• _WHAT IS REQUIRED_:
In the entries below, how many lines contain the string "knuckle"? Give the number by itself.
────────────────────
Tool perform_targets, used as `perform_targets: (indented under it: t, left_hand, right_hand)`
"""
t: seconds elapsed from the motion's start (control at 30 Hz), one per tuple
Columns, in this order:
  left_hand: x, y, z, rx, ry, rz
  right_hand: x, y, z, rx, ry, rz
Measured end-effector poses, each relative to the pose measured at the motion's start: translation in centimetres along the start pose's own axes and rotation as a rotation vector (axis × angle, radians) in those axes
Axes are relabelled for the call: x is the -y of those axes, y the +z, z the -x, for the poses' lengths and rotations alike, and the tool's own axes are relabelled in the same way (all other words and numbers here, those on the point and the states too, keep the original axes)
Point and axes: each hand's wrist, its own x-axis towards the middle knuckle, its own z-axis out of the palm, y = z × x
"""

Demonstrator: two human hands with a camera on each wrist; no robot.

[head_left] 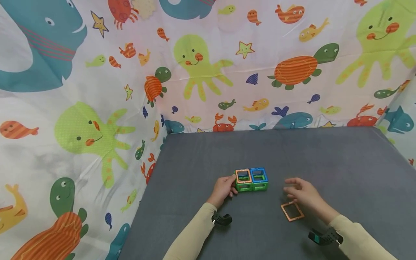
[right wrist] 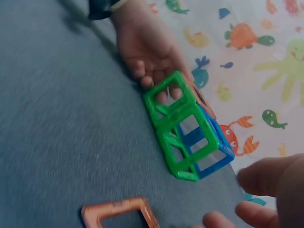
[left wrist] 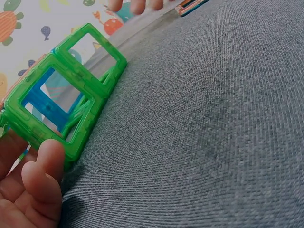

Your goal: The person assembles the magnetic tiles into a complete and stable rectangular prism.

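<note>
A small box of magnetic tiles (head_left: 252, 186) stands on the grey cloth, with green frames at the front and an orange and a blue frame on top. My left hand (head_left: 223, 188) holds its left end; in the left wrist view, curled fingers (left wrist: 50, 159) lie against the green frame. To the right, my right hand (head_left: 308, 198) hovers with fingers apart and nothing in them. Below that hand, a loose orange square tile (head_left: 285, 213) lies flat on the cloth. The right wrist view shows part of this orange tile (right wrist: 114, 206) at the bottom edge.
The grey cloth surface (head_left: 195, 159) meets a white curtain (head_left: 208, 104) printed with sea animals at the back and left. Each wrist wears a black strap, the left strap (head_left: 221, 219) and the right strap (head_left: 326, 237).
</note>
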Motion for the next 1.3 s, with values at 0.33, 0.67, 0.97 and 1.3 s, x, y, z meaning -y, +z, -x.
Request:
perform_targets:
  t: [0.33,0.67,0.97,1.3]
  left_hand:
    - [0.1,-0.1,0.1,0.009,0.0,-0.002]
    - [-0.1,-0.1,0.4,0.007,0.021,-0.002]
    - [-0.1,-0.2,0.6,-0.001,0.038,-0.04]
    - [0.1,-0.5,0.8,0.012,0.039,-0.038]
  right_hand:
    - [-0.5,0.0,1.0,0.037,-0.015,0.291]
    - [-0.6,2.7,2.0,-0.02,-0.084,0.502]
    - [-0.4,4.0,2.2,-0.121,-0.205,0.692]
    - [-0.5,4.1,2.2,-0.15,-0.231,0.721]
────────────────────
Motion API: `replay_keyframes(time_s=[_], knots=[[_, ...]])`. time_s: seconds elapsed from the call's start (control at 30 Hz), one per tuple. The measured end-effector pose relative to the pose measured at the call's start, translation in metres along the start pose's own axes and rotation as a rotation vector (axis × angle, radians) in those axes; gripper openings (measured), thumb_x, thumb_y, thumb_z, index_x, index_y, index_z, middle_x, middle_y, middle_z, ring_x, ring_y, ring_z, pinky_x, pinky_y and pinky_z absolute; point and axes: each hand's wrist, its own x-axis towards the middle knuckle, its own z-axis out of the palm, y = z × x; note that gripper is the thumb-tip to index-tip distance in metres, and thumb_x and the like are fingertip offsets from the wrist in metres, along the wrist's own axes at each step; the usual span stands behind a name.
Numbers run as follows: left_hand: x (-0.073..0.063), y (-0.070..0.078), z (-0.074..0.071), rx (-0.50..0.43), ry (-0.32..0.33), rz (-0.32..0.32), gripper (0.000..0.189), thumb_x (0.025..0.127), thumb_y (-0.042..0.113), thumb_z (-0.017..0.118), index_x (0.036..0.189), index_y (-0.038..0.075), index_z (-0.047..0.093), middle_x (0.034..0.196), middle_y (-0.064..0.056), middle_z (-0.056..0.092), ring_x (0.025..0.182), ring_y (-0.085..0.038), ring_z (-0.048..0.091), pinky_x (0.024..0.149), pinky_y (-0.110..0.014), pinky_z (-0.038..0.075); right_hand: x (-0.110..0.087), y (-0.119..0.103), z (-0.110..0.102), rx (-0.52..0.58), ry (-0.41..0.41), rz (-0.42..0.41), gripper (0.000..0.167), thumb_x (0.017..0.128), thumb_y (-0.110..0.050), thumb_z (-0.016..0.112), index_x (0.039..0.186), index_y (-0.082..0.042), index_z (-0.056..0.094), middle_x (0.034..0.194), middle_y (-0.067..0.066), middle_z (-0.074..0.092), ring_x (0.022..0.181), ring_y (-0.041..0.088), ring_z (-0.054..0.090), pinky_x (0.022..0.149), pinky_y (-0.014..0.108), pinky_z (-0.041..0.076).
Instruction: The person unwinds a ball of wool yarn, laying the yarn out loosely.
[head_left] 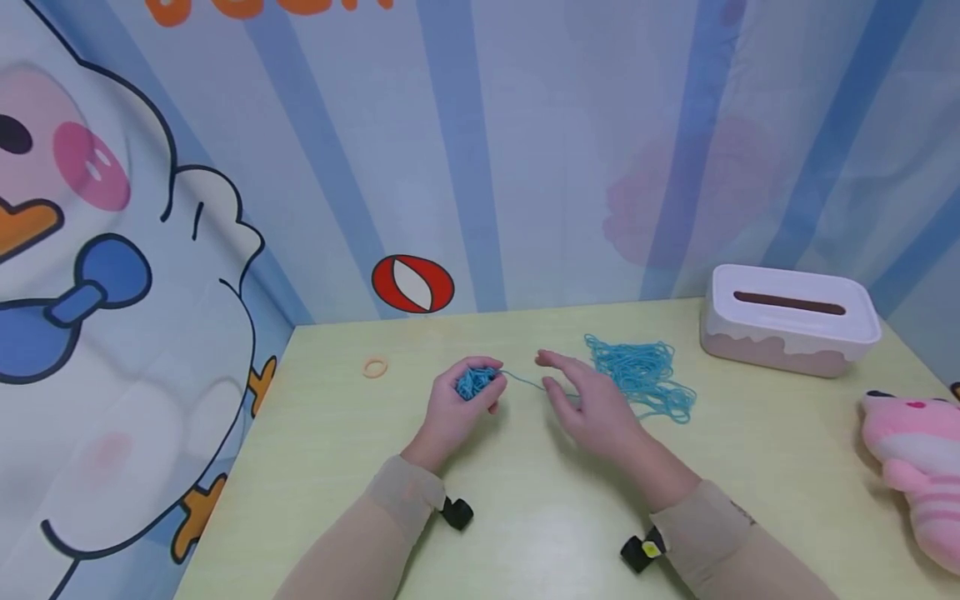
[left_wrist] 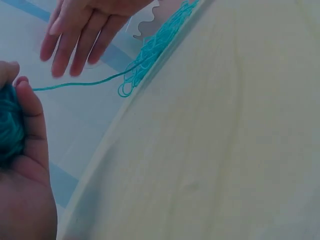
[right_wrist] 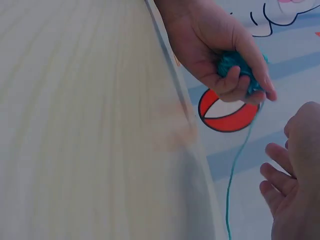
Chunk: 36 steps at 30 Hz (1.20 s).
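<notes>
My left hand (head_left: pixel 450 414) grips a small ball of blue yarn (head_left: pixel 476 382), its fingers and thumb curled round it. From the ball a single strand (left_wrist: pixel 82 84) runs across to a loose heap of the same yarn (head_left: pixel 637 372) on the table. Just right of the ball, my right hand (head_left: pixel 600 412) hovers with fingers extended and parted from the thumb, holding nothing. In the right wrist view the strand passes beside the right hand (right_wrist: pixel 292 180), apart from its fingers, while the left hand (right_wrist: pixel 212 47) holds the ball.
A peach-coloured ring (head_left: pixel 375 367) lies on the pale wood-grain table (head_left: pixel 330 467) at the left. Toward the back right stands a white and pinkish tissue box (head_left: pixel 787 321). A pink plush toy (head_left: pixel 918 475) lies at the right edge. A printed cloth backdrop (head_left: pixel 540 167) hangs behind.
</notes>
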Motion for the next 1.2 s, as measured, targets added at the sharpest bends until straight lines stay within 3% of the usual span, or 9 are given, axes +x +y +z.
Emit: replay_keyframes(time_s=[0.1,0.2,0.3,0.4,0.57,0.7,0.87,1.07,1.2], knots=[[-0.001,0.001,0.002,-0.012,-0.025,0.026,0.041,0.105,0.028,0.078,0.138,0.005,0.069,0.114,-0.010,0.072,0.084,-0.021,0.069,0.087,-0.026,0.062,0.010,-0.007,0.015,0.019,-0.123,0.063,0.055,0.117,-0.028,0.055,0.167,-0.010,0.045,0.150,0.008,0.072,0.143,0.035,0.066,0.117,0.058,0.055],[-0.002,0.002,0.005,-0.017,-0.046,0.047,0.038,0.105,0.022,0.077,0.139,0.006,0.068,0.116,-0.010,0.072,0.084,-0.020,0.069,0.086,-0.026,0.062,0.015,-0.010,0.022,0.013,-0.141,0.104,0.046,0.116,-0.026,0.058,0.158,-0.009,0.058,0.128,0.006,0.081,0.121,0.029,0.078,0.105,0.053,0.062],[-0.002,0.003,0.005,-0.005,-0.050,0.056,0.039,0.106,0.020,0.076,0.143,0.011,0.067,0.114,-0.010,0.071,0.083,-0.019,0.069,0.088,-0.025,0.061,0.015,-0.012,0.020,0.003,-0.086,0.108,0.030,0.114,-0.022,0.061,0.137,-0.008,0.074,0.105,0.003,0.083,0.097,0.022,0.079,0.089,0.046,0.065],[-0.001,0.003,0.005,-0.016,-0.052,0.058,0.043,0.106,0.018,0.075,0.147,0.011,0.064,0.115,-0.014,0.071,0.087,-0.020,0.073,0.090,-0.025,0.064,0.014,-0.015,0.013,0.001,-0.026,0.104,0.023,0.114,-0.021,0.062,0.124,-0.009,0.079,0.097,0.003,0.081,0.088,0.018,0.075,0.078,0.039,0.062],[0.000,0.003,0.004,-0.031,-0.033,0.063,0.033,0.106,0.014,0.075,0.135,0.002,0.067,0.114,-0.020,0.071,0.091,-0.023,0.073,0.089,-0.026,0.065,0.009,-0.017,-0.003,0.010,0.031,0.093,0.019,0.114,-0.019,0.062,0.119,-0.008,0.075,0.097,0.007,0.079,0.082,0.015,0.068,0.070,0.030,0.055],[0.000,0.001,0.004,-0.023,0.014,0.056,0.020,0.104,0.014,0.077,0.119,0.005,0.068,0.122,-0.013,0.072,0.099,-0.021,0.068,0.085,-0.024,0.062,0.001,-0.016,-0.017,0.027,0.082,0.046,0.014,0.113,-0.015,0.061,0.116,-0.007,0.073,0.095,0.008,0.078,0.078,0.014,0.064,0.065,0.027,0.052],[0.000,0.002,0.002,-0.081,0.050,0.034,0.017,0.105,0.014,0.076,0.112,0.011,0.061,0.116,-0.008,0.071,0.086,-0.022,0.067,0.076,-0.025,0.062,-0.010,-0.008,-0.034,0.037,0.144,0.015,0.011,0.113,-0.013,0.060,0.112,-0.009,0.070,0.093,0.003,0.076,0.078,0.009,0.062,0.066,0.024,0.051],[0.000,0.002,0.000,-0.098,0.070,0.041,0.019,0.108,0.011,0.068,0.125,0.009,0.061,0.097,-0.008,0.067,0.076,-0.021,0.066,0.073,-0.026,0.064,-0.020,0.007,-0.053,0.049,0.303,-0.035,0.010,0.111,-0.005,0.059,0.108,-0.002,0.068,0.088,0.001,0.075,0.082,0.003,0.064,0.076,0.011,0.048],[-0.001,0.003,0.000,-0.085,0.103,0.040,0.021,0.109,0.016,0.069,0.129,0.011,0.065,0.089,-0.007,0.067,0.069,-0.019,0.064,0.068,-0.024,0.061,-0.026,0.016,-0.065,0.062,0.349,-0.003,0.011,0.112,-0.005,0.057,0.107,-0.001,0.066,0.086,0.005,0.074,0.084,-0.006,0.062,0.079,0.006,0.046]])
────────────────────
• _WRITTEN RESPONSE_:
2